Then one day the little girl, October Perez, cried when Hall took off her coat. It hurt her arm, and she couldn’t hold a cup. So Hall took the child to the emergency room in Great Falls.

“Call family services,” Hall mouthed to the woman at the hospital desk.

The X-rays showed that October had one broken arm and her other arm was healing from a recent break. The doctor, she said, called it a common break that the child's mother couldn’t explain.

Despite the red flags — two broken arms, recurring bruises, a missing tooth — the grandmother couldn’t persuade state Child and Family Services caseworkers to take the little girl away from the filthy home where she lived with her mother and mother’s boyfriend.

“Family services tells me I have 20 minutes to take her back” to her mother, Hall said. They said there was no proof of abuse.

Instead, the agency tried to teach October’s family better parenting skills. Caseworkers wouldn’t take Hall’s photos of bruises, saying photos could be doctored. They wouldn’t let her take the child to a dentist.

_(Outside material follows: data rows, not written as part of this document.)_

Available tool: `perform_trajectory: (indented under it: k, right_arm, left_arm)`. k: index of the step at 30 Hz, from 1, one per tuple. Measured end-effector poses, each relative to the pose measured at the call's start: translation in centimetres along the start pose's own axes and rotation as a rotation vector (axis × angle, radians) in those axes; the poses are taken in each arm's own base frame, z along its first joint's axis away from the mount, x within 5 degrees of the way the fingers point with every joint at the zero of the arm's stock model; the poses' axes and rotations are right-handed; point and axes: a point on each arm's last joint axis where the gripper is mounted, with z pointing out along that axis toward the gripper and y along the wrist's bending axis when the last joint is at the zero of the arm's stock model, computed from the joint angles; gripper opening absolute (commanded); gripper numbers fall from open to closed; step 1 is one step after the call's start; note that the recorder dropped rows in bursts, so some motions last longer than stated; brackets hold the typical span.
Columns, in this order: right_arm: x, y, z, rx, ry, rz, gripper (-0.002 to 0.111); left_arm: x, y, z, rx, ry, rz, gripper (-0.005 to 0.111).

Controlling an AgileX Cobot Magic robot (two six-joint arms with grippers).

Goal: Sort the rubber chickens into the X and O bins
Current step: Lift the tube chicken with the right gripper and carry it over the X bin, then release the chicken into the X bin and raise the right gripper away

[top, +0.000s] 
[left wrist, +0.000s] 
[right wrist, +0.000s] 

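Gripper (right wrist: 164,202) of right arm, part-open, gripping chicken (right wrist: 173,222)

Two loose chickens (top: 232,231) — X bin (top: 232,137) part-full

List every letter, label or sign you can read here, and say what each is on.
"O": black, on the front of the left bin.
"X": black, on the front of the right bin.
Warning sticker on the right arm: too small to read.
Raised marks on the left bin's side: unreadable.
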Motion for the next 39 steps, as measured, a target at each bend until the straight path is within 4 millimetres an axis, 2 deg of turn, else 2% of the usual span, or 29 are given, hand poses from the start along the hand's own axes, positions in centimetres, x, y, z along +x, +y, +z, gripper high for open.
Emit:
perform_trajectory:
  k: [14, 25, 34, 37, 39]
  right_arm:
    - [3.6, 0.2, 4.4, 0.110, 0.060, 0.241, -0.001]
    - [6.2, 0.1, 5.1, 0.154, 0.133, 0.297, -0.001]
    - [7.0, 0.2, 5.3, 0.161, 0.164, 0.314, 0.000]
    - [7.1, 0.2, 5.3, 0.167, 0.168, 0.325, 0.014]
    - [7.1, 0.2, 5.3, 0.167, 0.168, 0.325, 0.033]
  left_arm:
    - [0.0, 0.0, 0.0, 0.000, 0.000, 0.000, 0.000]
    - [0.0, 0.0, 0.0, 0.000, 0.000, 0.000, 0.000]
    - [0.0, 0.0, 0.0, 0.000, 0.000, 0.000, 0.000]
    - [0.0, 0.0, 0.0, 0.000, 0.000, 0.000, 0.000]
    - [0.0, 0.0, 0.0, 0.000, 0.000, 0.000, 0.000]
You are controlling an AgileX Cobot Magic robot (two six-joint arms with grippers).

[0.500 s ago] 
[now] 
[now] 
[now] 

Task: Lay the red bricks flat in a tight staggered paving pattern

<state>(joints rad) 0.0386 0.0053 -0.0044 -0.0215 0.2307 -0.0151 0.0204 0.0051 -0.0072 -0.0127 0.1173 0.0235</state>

Hall pleaded with them to look into the boyfriend’s record in Oklahoma, where his own parental rights had been taken away when he was convicted on a drug charge. She felt that the workers didn’t care and lied to her.

“These damned boyfriends living with these mothers,” Hall said. “They have more rights than grandparents do, because it’s their household.”

Over six months Hall and others — including her son, October’s father, a soldier in Afghanistan — complained to family services. The grandmother called police when a family member photographed October with three teeth missing. She hired a lawyer. Nothing worked.

“Family services said 'The case is closed, everything will be all right,'” Hall said. “And in three weeks, she was dead.”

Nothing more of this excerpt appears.